→ Problem description: Go through the entries below from the first line and output each one exactly, up to and including the line with "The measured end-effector".

→ Material shown:
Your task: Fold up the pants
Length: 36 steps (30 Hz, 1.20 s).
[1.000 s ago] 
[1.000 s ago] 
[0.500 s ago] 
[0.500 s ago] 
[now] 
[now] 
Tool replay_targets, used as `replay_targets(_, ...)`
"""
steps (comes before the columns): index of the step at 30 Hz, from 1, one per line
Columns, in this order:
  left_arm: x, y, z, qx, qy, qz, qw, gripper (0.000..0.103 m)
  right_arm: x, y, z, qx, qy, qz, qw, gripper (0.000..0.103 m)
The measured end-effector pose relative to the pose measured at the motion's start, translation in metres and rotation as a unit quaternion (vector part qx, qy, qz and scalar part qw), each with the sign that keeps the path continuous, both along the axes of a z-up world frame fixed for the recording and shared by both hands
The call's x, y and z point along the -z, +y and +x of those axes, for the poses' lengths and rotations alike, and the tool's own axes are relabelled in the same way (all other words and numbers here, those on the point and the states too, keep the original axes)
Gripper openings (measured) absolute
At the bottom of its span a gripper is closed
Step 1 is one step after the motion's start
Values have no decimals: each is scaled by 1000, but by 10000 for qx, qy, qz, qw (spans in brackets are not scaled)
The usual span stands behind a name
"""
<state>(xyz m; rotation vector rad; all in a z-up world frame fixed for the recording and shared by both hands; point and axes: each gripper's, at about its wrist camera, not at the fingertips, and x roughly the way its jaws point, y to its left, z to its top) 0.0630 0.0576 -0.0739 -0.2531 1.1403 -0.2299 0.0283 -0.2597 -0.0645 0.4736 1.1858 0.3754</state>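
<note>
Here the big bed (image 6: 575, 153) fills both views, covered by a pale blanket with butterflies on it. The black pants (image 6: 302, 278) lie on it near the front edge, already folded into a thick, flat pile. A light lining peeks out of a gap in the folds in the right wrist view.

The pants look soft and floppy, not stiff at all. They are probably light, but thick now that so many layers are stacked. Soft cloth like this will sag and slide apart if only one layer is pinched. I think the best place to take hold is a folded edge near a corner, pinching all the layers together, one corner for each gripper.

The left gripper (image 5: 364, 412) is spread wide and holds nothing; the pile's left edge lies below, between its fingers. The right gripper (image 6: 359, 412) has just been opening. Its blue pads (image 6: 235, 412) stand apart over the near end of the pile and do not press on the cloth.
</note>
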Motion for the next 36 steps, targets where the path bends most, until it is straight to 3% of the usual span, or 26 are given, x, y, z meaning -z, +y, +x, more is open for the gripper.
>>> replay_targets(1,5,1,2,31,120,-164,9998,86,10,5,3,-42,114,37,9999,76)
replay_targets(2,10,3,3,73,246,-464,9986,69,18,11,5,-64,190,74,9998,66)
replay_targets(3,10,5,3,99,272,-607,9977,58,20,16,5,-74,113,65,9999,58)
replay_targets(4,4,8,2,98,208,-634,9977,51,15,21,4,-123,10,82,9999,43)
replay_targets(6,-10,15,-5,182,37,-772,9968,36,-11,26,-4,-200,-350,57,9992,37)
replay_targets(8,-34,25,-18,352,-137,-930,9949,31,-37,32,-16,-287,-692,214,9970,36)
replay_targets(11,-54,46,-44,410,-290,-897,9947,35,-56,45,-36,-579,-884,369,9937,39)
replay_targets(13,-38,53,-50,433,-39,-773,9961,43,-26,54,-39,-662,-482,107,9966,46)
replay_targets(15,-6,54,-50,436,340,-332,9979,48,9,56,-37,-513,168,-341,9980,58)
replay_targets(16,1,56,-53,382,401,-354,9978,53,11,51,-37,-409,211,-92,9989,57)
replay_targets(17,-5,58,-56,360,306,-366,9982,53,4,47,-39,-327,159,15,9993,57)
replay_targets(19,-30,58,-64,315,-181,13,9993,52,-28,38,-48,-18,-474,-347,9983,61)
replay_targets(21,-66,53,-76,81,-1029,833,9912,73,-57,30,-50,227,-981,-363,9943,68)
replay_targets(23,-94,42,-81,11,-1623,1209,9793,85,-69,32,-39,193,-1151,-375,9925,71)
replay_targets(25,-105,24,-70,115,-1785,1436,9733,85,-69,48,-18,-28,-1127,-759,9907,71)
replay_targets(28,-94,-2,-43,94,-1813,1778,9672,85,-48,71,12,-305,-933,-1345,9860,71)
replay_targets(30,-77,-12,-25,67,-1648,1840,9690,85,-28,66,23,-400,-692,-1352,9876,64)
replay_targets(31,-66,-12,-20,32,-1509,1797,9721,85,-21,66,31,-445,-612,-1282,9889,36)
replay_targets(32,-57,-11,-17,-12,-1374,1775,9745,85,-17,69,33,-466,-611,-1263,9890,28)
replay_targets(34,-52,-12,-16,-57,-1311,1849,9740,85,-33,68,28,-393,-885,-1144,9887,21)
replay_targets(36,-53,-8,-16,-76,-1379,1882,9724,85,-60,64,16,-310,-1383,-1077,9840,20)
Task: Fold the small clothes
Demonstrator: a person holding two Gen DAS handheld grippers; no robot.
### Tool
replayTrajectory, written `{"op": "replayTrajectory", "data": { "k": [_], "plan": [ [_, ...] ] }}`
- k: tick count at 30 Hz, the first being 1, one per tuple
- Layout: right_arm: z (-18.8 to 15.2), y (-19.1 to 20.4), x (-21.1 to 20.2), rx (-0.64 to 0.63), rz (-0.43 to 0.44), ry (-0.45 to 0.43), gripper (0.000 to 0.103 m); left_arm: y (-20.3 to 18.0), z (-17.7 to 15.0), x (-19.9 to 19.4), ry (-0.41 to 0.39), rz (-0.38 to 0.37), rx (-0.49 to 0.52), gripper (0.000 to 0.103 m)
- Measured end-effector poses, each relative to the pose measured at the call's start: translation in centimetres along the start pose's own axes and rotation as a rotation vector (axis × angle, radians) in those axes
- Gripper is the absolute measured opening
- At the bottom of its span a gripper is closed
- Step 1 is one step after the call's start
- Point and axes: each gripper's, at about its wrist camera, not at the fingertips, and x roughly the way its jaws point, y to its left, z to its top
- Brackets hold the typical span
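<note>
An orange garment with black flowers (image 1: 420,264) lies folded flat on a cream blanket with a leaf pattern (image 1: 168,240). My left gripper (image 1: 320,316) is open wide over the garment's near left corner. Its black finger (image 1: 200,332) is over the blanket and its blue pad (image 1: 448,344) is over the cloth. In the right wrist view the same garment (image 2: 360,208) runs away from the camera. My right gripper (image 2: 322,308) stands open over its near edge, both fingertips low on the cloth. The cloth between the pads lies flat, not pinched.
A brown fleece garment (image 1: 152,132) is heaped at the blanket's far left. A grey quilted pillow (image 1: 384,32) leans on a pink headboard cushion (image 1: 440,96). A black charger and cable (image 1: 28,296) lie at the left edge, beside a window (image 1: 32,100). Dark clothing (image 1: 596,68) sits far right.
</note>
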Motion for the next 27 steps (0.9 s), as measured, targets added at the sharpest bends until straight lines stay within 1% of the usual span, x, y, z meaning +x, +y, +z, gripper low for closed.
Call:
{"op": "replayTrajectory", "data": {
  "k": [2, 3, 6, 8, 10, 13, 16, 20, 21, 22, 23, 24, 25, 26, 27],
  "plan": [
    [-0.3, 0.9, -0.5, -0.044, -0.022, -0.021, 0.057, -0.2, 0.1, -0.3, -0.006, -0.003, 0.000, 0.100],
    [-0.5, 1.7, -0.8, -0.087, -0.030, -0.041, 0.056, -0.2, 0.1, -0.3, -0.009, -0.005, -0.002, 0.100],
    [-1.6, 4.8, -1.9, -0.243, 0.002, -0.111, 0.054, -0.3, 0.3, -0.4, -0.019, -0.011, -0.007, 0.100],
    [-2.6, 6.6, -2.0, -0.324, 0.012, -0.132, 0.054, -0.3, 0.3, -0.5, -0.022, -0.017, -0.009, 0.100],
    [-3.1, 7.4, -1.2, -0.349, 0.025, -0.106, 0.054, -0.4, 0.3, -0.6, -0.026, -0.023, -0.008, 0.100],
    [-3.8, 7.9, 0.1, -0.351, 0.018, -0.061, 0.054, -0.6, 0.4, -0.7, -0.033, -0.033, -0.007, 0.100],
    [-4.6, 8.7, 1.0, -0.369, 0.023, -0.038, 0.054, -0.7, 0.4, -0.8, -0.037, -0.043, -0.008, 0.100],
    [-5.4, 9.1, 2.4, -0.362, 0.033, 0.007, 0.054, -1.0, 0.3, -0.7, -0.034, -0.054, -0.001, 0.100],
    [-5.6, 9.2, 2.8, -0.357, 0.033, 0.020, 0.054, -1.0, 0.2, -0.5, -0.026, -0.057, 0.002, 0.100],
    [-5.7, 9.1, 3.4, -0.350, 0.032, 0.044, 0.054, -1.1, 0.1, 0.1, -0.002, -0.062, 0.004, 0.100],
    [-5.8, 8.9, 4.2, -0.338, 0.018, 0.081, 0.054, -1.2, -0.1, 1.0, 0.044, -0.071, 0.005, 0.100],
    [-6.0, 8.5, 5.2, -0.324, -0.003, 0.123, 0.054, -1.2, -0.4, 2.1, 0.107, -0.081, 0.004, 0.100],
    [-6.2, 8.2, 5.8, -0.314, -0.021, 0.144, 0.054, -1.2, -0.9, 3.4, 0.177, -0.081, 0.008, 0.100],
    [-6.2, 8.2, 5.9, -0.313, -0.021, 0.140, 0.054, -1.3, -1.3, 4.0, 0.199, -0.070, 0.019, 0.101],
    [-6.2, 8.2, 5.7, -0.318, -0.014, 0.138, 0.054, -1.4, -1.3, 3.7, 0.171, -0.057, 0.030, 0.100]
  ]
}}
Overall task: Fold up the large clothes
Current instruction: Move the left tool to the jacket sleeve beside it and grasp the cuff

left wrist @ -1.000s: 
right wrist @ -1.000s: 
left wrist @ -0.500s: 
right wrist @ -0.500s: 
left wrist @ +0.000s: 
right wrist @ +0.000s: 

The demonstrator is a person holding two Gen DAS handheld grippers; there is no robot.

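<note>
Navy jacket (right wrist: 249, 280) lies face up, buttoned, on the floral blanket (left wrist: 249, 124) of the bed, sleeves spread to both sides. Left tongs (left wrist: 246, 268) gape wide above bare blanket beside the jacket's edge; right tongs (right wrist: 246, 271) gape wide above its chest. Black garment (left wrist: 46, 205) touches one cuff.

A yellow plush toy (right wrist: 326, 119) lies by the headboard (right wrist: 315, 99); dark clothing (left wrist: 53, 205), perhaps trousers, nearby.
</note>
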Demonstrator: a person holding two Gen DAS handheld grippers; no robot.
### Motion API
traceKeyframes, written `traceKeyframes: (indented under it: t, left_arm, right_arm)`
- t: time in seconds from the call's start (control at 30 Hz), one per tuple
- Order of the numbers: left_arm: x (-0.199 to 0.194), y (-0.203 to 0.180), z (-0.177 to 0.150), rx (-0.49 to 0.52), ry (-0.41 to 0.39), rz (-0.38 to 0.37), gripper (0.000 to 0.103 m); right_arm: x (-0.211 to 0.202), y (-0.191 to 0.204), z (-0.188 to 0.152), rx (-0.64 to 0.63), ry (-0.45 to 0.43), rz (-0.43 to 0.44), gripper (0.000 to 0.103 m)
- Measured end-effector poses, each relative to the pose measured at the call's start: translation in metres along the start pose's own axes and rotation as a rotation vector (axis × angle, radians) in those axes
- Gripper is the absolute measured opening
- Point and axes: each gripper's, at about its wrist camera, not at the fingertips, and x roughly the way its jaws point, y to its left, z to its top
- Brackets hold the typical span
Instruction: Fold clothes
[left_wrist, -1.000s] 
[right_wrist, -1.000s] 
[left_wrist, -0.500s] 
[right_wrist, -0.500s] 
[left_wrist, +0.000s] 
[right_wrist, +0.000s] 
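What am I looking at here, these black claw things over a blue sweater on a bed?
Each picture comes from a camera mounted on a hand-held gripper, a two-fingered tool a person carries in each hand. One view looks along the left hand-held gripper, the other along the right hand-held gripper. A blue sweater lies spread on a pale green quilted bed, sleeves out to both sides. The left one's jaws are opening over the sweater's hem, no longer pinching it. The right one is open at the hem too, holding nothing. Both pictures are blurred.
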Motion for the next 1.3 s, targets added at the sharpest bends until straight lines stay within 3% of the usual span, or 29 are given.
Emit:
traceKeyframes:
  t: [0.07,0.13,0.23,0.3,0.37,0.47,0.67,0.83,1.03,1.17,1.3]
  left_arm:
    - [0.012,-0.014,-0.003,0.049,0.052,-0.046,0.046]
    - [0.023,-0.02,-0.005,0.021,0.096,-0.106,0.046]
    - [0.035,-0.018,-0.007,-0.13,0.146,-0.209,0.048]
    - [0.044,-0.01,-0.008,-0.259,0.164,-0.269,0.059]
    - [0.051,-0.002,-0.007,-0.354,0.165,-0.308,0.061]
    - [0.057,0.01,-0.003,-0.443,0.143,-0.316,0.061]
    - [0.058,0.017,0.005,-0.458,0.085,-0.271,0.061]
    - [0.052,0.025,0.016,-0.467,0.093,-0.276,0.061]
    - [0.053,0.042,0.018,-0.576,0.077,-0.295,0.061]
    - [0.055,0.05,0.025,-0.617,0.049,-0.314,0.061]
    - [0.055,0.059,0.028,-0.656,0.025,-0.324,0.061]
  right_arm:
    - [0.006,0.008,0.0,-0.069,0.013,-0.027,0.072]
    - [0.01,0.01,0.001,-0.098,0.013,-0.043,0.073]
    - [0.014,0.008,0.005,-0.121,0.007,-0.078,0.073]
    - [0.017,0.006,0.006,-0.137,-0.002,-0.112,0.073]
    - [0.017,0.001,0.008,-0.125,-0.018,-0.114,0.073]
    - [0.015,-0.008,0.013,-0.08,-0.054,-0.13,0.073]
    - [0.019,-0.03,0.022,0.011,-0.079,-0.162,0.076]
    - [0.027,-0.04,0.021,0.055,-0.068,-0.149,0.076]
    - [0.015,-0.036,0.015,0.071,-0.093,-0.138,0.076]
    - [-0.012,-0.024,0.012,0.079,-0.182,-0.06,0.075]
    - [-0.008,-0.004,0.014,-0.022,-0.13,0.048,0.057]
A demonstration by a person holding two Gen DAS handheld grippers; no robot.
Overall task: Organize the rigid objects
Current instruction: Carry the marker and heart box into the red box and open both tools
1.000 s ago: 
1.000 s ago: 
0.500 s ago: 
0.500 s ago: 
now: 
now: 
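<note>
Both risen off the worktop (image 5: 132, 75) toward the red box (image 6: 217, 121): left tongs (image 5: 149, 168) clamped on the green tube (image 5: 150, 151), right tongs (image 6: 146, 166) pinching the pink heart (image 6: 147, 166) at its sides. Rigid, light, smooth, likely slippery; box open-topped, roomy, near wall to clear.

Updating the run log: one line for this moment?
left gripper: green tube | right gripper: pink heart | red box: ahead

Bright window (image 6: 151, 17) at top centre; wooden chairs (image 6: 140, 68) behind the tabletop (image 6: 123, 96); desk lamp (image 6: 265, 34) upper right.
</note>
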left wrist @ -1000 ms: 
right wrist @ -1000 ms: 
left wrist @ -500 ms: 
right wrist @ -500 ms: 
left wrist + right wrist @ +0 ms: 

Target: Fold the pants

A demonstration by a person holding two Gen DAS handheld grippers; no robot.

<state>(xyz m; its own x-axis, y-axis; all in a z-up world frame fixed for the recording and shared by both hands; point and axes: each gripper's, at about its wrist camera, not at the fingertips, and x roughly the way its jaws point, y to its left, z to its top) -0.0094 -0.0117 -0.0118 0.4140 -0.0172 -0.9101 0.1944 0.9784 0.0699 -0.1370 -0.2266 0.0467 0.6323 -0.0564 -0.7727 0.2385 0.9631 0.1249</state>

→ Answer to the exercise:
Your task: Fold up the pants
Length: 36 steps (30 Hz, 1.20 s).
[1.000 s ago] 
[1.000 s ago] 
[0.500 s ago] 
[0.500 s ago] 
[now] 
[now] 
Tool replay_targets, used as `replay_targets(_, ...)`
"""
steps (comes before the columns): index of the step at 30 Hz, from 1, one per line
Columns, in this order:
  left_arm: x, y, z, qx, qy, qz, qw, gripper (0.000..0.103 m)
  right_arm: x, y, z, qx, qy, qz, qw, gripper (0.000..0.103 m)
The measured end-effector pose relative to the pose measured at the motion's start, translation in metres and rotation as a unit quaternion (vector part qx, qy, qz and scalar part qw), each with the sign that keeps the path continuous, both along the axes of a z-up world frame fixed for the recording and shared by both hands

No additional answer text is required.